● Work request: When you repeat the listing below, keep every word exactly and leave out each picture.

── Supplied material ──

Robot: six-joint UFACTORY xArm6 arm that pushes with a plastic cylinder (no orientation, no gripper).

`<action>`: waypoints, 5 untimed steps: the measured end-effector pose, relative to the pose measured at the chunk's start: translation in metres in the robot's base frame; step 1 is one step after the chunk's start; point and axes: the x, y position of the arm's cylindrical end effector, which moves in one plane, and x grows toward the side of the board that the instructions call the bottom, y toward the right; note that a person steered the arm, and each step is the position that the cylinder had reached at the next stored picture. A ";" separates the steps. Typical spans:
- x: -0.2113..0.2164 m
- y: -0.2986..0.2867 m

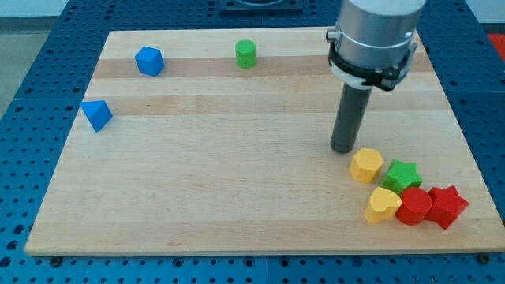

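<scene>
Rod-only end effector, no jaws to open or close; tip (342,148) sits just beside yellow hexagonal block (367,166), so a glancing push risks scattering the touching green star (403,174).

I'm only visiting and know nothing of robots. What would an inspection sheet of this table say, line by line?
Surface: wooden board on blue perforated table.
Things: my tip stands just up-left of the yellow hexagonal block, not clearly touching; green star, yellow heart, red block, red star clustered beside it.
Clutter: two blue blocks, green cylinder far off.
Claw: none fitted.
Cables: nothing seen.
Surroundings: nothing seen.
</scene>
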 end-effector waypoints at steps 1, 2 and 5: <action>0.034 0.007; 0.050 0.008; 0.057 -0.026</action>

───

● Solution:
Robot: six-joint UFACTORY xArm6 arm that pushes with a plastic cylinder (no orientation, no gripper).

`<action>`: waypoints, 5 untimed steps: the measured end-effector pose, relative to the pose measured at the chunk's start: translation in metres in the robot's base frame; step 1 is one step after the chunk's start; point and axes: the x, y position of the arm's cylindrical end effector, which moves in one plane, and x grows toward the side of the board that the instructions call the bottom, y toward the right; note that a person steered the arm, and each step is the position that the cylinder had reached at the next stored picture. A ";" separates the steps. Typical spans:
- x: -0.2113..0.2164 m
- y: -0.2986..0.2867 m


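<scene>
Rod-only end effector, no jaws to open or close; tip (342,148) sits just beside yellow hexagonal block (367,166), so a glancing push risks scattering the touching green star (403,174).

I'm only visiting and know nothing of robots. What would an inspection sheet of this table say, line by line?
Surface: wooden board on blue perforated table.
Things: my tip stands just up-left of the yellow hexagonal block, not clearly touching; green star, yellow heart, red block, red star clustered beside it.
Clutter: two blue blocks, green cylinder far off.
Claw: none fitted.
Cables: nothing seen.
Surroundings: nothing seen.
</scene>
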 end-effector waypoints at steps 1, 2 and 5: <action>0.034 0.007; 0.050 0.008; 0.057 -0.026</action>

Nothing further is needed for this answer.